■ YOUR INSTRUCTIONS
Find the lines of data that contain the string "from", then list them.

THE DATA Block Start

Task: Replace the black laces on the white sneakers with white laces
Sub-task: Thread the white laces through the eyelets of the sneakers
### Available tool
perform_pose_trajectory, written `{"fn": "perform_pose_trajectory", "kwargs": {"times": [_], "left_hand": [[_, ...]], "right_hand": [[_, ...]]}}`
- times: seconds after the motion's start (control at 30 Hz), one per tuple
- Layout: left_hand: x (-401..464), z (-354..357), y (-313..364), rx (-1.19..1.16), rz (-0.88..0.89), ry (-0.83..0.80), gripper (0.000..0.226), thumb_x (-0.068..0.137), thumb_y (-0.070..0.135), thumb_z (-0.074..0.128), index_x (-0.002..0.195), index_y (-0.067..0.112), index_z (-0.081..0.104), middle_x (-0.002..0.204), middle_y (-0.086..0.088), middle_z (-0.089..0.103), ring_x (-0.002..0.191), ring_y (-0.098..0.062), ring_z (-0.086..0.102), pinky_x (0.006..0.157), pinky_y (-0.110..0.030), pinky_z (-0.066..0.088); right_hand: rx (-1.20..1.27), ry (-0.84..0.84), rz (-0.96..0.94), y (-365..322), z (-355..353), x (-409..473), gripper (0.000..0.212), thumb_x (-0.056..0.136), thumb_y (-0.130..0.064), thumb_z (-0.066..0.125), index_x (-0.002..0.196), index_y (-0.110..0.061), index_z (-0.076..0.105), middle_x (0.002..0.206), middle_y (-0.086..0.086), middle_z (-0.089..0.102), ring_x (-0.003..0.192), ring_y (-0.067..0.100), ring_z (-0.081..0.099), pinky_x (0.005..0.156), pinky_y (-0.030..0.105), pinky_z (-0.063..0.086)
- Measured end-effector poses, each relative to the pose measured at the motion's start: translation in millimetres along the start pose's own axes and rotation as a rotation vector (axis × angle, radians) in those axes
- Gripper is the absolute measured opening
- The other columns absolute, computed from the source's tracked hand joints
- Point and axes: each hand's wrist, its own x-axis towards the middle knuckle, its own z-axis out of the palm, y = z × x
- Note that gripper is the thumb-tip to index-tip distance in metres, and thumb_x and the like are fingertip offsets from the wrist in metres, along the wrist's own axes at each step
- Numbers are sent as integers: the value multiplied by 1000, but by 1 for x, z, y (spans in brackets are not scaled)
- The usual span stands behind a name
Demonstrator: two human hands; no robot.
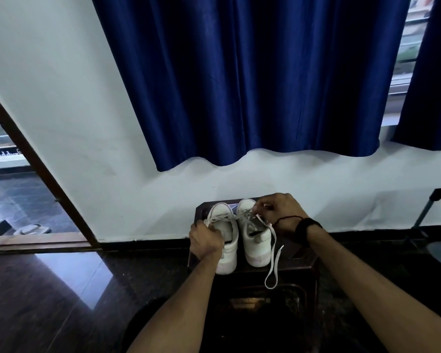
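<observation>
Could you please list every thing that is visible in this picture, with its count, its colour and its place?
white low-top sneakers: two, white, side by side on the stool, toes toward the wall
flat white lace: one, white, runs across both sneakers' tops; loose loop hangs over the stool's front at right
dark wooden stool: one, dark brown, against the wall
long blue curtain: two panels, deep blue, over the window
wooden door frame: one, brown, far left
black wristband: one, black, right wrist
left hand: one, fingers gripping the lace at the left sneaker
right hand: one, fingers pinching the lace above the right sneaker
</observation>
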Motion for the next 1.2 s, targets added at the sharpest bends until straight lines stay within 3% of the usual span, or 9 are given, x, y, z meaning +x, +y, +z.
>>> {"fn": "perform_pose_trajectory", "kwargs": {"times": [0.17, 0.37, 0.47, 0.6, 0.73, 0.83, 0.9, 1.07, 1.2], "left_hand": [[-2, 4, 2, -35, -37, 39, 25, 92, 20, 54, 112, 7, 59, 118, -13, 50, 101, -41, 60, 79, -46, 47], [-4, 10, 1, -91, -99, 58, 27, 89, 18, 58, 114, 7, 56, 124, -13, 45, 101, -43, 58, 80, -46, 45], [-4, 11, 2, -92, -101, 63, 26, 89, 19, 57, 113, 7, 56, 122, -13, 46, 100, -42, 59, 77, -46, 46], [-3, 11, 0, -73, -67, 80, 24, 88, 20, 59, 108, 7, 57, 117, -12, 48, 94, -42, 61, 72, -46, 48], [-3, 12, -1, -47, -31, 86, 22, 89, 18, 58, 108, 8, 57, 115, -12, 49, 95, -41, 62, 73, -47, 48], [-2, 12, -3, -44, -19, 87, 21, 89, 17, 58, 108, 7, 57, 115, -12, 49, 95, -41, 61, 72, -48, 48], [-3, 13, -3, -35, -12, 88, 21, 89, 18, 58, 107, 8, 57, 115, -12, 49, 95, -41, 62, 70, -47, 48], [-1, 16, -5, -29, 11, 109, 20, 90, 19, 54, 108, 8, 56, 116, -12, 49, 96, -41, 61, 71, -46, 47], [0, 19, -7, -37, 16, 123, 20, 90, 20, 53, 106, 9, 57, 116, -11, 48, 96, -40, 60, 71, -47, 48]], "right_hand": [[154, -170, -14, 0, 6, -19, 14, 73, -34, 63, 61, -35, 71, 62, -10, 67, 63, 1, 61, 64, 27, 49], [240, -159, 65, 14, -4, -33, 21, 69, -36, 56, 58, -28, 72, 59, 3, 65, 54, 7, 55, 55, 22, 41], [310, -332, 11, 7, 1, -36, 19, 72, -28, 59, 60, -24, 73, 56, -2, 63, 52, 2, 54, 55, 21, 41], [-11, -601, -176, 0, 21, -37, 26, 84, -29, 64, 62, -16, 68, 59, 1, 61, 56, 4, 53, 66, 29, 48], [-207, -446, -186, -4, 25, -18, 35, 87, -42, 61, 76, -11, 70, 67, 2, 66, 67, 16, 61, 68, 31, 49], [-120, -208, -71, -7, 24, 6, 13, 79, -30, 68, 89, -23, 73, 87, -2, 73, 86, 18, 67, 78, 32, 54], [-171, -95, -37, -6, 31, 22, 28, 80, -22, 64, 107, -25, 70, 105, 0, 71, 100, 22, 64, 85, 33, 52], [-564, -238, -46, -4, 64, 53, 38, 90, -33, 52, 122, -14, 58, 125, 10, 56, 119, 29, 46, 95, 37, 41], [-688, -119, -31, -4, 74, 66, 39, 95, -42, 41, 114, -17, 64, 120, 7, 61, 116, 28, 45, 94, 41, 33]]}}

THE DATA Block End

■ WRITTEN ANSWER
- The other columns absolute, computed from the source's tracked hand joints
- Note that gripper is the thumb-tip to index-tip distance in metres, and thumb_x and the like are fingertip offsets from the wrist in metres, along the wrist's own axes at each step

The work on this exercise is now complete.